Need help on performance and integrity

  • Compromise Solution:

    The following code uses set-based logic to get the set of all valid AND invalid duplicates within each 'A' range. It populates the @worktable table variable with all of the dups and the rowid of the previous row with the same key/locale/code (the [preMax] column.)

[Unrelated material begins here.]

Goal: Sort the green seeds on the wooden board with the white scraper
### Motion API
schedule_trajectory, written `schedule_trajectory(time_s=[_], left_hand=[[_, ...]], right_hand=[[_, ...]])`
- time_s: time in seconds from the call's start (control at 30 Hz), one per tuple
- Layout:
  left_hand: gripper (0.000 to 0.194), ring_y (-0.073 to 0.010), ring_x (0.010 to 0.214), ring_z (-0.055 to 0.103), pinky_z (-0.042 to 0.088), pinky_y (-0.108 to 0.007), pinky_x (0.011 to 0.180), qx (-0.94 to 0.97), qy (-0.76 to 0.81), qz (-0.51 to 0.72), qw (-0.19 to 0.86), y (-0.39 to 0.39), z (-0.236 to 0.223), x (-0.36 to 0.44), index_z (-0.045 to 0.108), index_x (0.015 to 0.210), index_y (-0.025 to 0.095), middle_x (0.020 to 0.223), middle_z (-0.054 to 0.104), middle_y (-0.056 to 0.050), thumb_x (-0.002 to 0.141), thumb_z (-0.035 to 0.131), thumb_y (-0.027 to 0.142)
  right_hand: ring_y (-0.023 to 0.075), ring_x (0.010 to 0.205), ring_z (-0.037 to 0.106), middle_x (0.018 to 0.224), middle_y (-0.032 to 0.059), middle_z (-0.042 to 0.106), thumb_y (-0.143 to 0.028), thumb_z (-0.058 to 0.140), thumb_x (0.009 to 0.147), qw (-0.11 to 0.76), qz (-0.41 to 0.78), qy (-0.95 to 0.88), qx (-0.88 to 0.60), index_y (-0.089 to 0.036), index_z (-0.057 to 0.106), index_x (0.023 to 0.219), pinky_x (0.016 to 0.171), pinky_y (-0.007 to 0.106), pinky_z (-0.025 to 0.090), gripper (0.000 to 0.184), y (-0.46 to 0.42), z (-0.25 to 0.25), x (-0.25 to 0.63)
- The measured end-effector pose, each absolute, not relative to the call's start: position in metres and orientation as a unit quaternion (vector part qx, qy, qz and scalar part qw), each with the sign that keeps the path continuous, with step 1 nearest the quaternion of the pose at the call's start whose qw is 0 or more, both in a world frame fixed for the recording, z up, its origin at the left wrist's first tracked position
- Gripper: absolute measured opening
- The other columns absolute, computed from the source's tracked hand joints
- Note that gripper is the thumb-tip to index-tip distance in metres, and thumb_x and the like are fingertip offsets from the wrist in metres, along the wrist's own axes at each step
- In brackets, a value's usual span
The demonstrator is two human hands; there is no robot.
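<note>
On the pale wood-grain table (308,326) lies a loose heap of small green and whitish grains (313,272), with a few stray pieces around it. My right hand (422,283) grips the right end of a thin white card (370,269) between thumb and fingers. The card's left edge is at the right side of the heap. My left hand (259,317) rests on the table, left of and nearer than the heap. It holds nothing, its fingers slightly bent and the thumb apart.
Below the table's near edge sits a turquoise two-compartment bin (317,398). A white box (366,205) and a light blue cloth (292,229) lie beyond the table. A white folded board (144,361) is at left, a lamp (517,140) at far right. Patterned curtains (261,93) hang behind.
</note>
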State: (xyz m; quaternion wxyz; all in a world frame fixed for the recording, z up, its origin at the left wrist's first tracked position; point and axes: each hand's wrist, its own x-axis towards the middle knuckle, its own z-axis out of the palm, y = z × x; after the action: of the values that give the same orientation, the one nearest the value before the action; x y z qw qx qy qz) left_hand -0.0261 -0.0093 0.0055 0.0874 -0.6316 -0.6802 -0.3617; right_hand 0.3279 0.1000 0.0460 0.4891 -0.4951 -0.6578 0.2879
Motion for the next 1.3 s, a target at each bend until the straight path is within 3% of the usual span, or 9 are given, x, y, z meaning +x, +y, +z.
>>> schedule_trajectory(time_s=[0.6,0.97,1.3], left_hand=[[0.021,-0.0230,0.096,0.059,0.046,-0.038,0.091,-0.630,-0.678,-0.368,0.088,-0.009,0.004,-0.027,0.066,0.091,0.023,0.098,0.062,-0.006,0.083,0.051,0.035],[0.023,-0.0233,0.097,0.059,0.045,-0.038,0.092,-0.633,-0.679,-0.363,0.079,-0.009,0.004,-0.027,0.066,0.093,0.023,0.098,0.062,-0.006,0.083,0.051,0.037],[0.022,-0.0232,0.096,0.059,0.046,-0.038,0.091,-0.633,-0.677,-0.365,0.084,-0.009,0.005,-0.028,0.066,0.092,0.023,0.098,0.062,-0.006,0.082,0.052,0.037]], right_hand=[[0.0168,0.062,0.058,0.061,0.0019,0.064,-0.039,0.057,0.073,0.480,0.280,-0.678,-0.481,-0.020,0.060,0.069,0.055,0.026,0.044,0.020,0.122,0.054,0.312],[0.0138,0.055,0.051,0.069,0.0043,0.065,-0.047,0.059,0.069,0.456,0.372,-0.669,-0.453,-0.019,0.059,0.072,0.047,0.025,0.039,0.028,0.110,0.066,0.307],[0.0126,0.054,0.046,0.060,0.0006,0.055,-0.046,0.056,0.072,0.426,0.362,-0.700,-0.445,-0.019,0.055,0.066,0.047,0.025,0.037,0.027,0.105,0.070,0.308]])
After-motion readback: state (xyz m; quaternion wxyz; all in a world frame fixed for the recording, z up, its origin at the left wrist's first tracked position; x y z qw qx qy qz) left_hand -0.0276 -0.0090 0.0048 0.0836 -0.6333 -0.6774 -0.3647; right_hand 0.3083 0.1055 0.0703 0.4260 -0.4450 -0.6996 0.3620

    The compromise is to then update this table using a CASE statement that tests the value of the [premax] colunmn against the value of the @lastDup variable and resets the variable. This update may run faster than the While loop. Dan, please test it out for performance. I have no objections to the table variable being converted to a temp table if you take this to production.

    (Yes, Anzio, under the covers it's all loops. We're talking EXPLICIT loops like Steve/smunson said. The difference is that in while loops, the inserts/select queries are running multiple times, which is usually less efficient than running one query.)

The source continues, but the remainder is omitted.